11 In my opinion there are at lease [sic] two reasons why the two Statements of Claim in question ought to be struck and the actions dismissed.
1. Neither pleading discloses a cause of action. While conspiracy to do harm to someone is the basis of many actions in this Court there is a fundamental flaw in the position of Mr. Joly. Rule 1.03 defines plaintiff as "a person who commences an action". The New Shorter Oxford English Dictionary defines person as "an individual human being". Section 29 of the Interpretation Act provides that a person includes a corporation. It follows that if the plaintiff is not a person in that he is neither a human being nor a corporation, he cannot be a plaintiff as contemplated by the Rules of Civil Procedure. The entire basis of Mr. Joly's actions is that he is a martian, not a human being. There is certainly no suggestion that he is a corporation. I conclude therefore, that Mr. Joly, on his pleading as drafted, has no status before the Court.
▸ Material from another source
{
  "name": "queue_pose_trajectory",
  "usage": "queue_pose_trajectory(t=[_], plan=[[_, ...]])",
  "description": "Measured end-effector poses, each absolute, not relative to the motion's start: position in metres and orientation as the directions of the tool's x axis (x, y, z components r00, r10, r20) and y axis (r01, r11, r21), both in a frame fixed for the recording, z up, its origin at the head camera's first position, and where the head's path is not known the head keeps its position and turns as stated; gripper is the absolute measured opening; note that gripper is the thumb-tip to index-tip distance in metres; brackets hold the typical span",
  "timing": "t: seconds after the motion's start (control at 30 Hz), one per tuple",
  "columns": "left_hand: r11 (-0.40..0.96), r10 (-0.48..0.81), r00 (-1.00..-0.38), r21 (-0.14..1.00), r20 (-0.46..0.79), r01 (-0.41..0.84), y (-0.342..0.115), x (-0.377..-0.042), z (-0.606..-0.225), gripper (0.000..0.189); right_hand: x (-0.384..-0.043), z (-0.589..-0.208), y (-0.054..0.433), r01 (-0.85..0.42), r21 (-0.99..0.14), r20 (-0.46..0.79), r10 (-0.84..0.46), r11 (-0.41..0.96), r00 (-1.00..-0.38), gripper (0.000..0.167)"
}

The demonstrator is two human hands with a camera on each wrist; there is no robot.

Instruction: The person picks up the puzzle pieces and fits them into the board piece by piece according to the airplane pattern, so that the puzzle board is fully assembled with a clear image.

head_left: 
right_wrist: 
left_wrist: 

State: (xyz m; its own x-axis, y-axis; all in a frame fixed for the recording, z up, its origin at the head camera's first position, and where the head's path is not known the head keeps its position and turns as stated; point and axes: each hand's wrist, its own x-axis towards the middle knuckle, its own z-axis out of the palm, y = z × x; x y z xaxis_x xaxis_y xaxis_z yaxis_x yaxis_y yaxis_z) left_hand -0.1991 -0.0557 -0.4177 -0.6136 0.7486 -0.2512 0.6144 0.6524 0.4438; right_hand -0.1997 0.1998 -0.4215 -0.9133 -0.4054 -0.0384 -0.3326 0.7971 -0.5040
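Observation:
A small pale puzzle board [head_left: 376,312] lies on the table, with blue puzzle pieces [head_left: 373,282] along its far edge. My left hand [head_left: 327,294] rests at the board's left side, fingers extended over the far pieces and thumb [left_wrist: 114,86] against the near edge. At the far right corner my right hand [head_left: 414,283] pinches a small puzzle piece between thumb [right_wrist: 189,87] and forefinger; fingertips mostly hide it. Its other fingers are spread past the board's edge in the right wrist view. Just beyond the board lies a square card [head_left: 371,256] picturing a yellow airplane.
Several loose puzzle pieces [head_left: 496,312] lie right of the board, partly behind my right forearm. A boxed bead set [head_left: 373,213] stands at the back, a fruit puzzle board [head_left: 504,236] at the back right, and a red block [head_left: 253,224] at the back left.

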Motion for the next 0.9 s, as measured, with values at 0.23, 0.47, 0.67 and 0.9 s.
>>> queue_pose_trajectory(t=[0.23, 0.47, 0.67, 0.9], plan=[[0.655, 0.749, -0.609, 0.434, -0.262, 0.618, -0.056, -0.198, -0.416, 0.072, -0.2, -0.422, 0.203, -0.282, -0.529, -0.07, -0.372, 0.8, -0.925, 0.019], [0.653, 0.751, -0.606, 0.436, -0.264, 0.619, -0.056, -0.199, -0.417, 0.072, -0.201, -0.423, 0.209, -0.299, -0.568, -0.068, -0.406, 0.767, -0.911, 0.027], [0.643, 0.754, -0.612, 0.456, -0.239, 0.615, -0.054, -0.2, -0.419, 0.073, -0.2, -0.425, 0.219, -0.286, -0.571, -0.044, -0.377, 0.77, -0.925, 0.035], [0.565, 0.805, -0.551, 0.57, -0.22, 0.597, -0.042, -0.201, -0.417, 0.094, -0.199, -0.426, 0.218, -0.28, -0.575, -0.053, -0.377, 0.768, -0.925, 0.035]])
2. In respect to the motions brought under rule 25.11 I am of the view that the test has been passed in the circumstances of this case. In other words, I am satisfied that the claims are frivolous and vexatious and constitute an abuse of the process of this Court. In addition to the fact that the tort of conspiracy has not been remotely properly pleaded, no damages have been claimed and many of the defendants are not even legal entities capable of being sued. More importantly, with all respect to Mr. Joly and his perception of reality, these actions are patently ridiculous and should not be allowed to continue as they utilize scarce public resources not to mention the time and money of the numerous defendants who have been forced to defend these actions.
12 In the circumstances I have come to the conclusion that the moving parties are entitled to the relief requested. The Statements of Claim in both actions are struck and the actions are dismissed.
Personally, I prefer the reasoning in para. 11.2 to that in para. 11.1, which hardly seems like a purposive interpretation of the Rules.